● **WHAT IS BEING ASKED**: Return the listing below exactly. Leave its pictures out.

● **GIVEN MATERIAL**:
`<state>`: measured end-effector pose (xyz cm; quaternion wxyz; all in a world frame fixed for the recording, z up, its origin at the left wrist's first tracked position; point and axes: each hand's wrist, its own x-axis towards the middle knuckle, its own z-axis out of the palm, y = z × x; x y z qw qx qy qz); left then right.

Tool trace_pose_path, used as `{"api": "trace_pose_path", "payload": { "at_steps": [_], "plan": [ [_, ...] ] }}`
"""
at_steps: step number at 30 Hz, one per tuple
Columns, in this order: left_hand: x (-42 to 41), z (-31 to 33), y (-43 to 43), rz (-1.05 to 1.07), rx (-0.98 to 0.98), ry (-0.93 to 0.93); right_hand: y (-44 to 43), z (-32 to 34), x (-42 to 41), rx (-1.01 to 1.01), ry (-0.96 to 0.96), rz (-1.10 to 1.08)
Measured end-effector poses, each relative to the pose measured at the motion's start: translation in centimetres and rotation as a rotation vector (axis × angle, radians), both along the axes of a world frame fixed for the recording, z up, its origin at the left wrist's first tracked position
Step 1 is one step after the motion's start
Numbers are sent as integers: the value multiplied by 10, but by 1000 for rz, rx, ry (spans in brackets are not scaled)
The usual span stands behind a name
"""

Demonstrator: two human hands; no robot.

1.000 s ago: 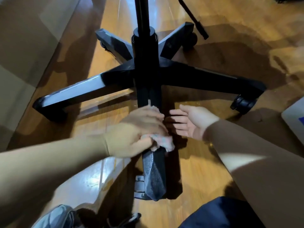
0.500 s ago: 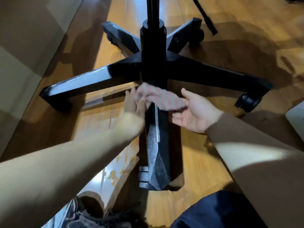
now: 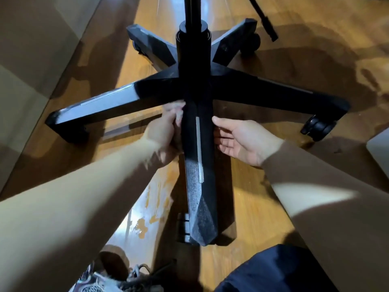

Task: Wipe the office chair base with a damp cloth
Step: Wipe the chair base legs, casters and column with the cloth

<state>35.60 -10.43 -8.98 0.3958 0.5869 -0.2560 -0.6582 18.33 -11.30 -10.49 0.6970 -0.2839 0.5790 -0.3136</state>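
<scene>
The black five-legged chair base (image 3: 263,89) stands on the wooden floor, with its gas column rising out of the top of the view. One leg (image 3: 200,186) points straight at me. My left hand (image 3: 164,133), blurred by motion, lies against the left side of that leg close to the hub. It holds the pale pink cloth (image 3: 178,109), which shows only as a blur at the fingertips. My right hand (image 3: 242,138) is open, and its fingertips touch the right side of the same leg.
A pale wall (image 3: 31,70) runs along the left. A white object (image 3: 380,152) sits at the right edge. A black lever (image 3: 267,24) hangs at the top right. Casters (image 3: 317,128) sit under the leg tips. My shoe (image 3: 94,286) and dark-trousered knee (image 3: 273,270) are at the bottom, and wet patches (image 3: 151,209) shine on the floor.
The cloth, draped over the top of the near leg half a second ago, has moved with my left hand down onto the leg's left side. My right hand stayed beside the leg.
</scene>
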Motion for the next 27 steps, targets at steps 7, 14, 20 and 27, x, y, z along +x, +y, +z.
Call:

● **RESULT**:
`<state>`: measured end-effector pose (xyz cm; quaternion wxyz; all in a world frame fixed for the recording, z up, its origin at the left wrist's first tracked position; point and axes: each hand's wrist, its own x-axis towards the middle knuckle, its own z-axis out of the palm, y = z × x; x y z qw qx qy qz); left then right.

Tool trace_pose_path, used as `{"api": "trace_pose_path", "payload": { "at_steps": [_], "plan": [ [_, ...] ] }}`
"""
at_steps: step number at 30 Hz, one per tuple
Columns, in this order: left_hand: x (-42 to 41), z (-31 to 33), y (-43 to 43), rz (-1.05 to 1.07), rx (-0.98 to 0.98), ry (-0.93 to 0.93); right_hand: y (-44 to 43), z (-32 to 34), x (-42 to 41), rx (-1.01 to 1.01), ry (-0.96 to 0.96), rz (-1.10 to 1.08)
Measured end-effector poses, each relative to the pose measured at the motion's start: translation in centimetres and rotation as a rotation vector (axis × angle, radians), both along the axes of a world frame fixed for the recording, z up, its origin at the left wrist's first tracked position
Step 1 is one step after the motion's start
Numbers are sent as integers: the value multiplied by 10, but by 1000 for rz, rx, ry (spans in brackets are not scaled)
The usual span stands behind a name
"""

Demonstrator: two human hands; no robot.

1.000 s ago: 
0.500 s ago: 
now: 

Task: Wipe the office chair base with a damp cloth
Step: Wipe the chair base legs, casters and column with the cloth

<state>35.60 -10.43 -8.98 0.3958 0.5869 -0.2560 -0.6582 18.33 -11.30 -10.49 0.6970 -0.2839 0.5790 -0.3136</state>
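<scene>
The black five-legged chair base (image 3: 263,89) stands on the wooden floor, with its gas column rising out of the top of the view. One leg (image 3: 200,186) points straight at me. My left hand (image 3: 164,133), blurred by motion, lies against the left side of that leg close to the hub. It holds the pale pink cloth (image 3: 178,109), which shows only as a blur at the fingertips. My right hand (image 3: 242,138) is open, and its fingertips touch the right side of the same leg.
A pale wall (image 3: 31,70) runs along the left. A white object (image 3: 380,152) sits at the right edge. A black lever (image 3: 267,24) hangs at the top right. Casters (image 3: 317,128) sit under the leg tips. My shoe (image 3: 94,286) and dark-trousered knee (image 3: 273,270) are at the bottom, and wet patches (image 3: 151,209) shine on the floor.
The cloth, draped over the top of the near leg half a second ago, has moved with my left hand down onto the leg's left side. My right hand stayed beside the leg.
</scene>
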Motion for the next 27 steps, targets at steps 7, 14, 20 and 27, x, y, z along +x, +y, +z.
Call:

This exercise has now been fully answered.